Task item.
Look through the records that follow. Copy every line containing the word "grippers".

Information given.
══════════════════════════════

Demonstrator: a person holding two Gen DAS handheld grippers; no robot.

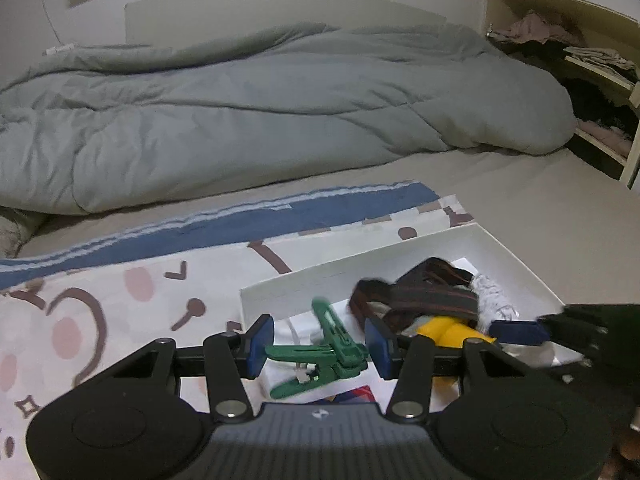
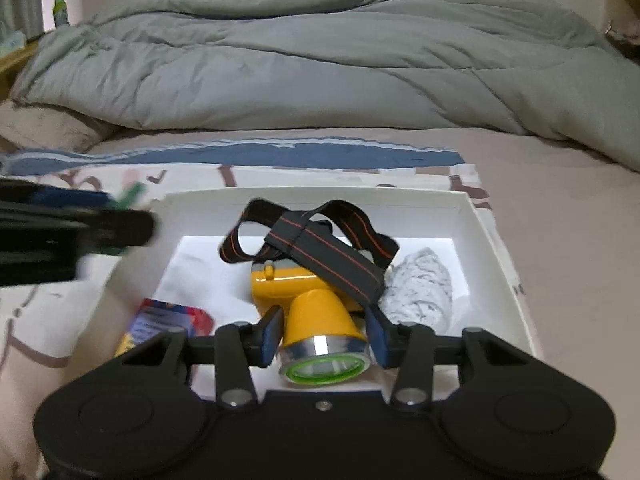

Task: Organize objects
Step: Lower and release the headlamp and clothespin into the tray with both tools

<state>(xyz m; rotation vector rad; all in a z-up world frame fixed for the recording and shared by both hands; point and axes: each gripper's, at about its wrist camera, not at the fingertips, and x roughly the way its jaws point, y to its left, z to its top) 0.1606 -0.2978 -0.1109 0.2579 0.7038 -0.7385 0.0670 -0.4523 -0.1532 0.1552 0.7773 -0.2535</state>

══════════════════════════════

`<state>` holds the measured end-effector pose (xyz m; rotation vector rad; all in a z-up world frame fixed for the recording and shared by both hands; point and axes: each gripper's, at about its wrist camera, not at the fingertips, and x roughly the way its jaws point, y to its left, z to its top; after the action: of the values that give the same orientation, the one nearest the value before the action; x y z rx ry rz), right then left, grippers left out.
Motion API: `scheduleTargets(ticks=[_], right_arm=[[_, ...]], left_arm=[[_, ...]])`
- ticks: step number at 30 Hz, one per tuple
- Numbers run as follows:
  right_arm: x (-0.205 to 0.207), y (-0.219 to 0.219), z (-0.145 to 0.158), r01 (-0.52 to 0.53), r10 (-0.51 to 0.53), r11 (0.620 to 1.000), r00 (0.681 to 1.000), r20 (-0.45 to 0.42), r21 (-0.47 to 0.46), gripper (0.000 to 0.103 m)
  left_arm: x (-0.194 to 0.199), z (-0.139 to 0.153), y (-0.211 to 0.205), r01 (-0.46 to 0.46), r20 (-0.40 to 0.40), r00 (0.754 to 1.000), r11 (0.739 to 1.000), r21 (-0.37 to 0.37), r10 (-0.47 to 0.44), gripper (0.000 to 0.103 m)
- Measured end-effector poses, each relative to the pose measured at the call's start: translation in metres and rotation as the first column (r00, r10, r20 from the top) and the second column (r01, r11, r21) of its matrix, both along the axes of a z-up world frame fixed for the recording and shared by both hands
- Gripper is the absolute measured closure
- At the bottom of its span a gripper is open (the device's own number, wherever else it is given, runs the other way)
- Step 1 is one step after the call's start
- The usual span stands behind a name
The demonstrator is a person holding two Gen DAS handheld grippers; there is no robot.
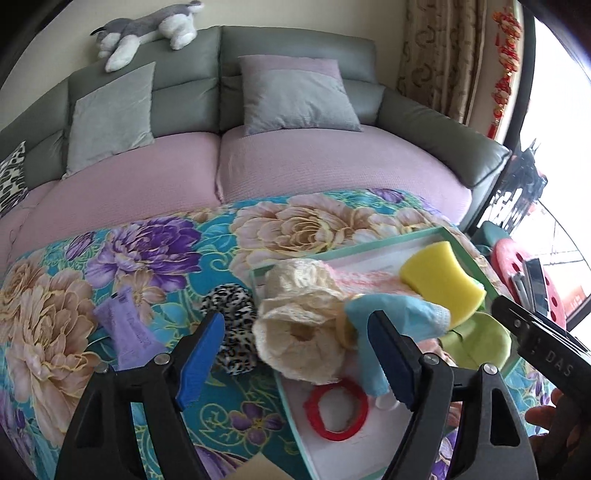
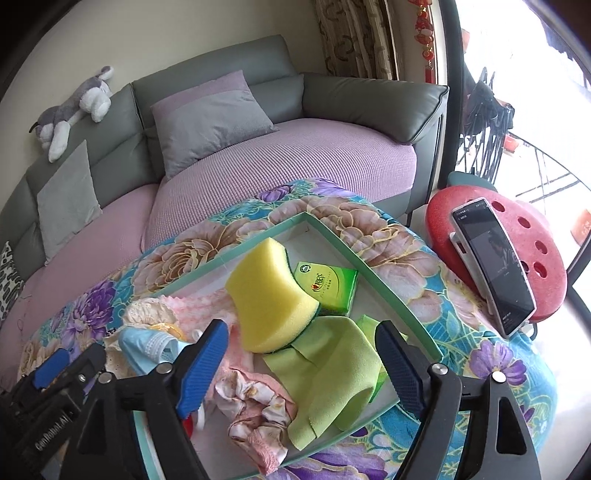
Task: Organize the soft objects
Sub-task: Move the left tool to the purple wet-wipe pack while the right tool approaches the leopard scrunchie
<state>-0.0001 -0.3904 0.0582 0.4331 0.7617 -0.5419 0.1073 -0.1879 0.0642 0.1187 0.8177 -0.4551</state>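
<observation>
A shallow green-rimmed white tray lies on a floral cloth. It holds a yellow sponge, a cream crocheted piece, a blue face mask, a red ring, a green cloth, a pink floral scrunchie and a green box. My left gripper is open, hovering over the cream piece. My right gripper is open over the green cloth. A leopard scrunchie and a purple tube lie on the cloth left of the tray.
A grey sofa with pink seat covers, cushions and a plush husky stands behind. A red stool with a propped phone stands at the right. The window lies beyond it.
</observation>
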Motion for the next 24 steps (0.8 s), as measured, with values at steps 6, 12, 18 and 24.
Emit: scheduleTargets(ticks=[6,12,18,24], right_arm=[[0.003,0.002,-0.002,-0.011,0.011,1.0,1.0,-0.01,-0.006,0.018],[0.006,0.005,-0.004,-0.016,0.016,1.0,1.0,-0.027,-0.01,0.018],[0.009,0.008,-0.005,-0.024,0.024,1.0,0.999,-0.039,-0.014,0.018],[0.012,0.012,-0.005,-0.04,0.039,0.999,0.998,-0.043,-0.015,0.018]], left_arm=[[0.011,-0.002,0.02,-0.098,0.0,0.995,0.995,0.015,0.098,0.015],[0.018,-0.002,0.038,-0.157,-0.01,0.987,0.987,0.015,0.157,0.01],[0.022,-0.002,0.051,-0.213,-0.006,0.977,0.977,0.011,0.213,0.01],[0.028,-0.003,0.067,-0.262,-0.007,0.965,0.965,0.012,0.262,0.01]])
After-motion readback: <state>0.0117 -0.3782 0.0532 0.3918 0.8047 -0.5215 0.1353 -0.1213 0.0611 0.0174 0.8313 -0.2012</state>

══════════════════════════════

Task solution.
Demonstrator: a person holding two Gen DAS handheld grippers; no robot.
`<state>` holds the measured end-effector pose (xyz m; rotation vector rad; all in a z-up world frame fixed for the recording and shared by both hands; point and axes: each gripper's, at about its wrist camera, not at the fingertips, and x roughly the way its jaws point, y to its left, z to its top; after the action: of the values that give the same orientation, the one nearest the value before the action; x y z rx ry rz), right then left, grippers left out.
The demonstrator is a person holding two Gen DAS handheld grippers; there is no robot.

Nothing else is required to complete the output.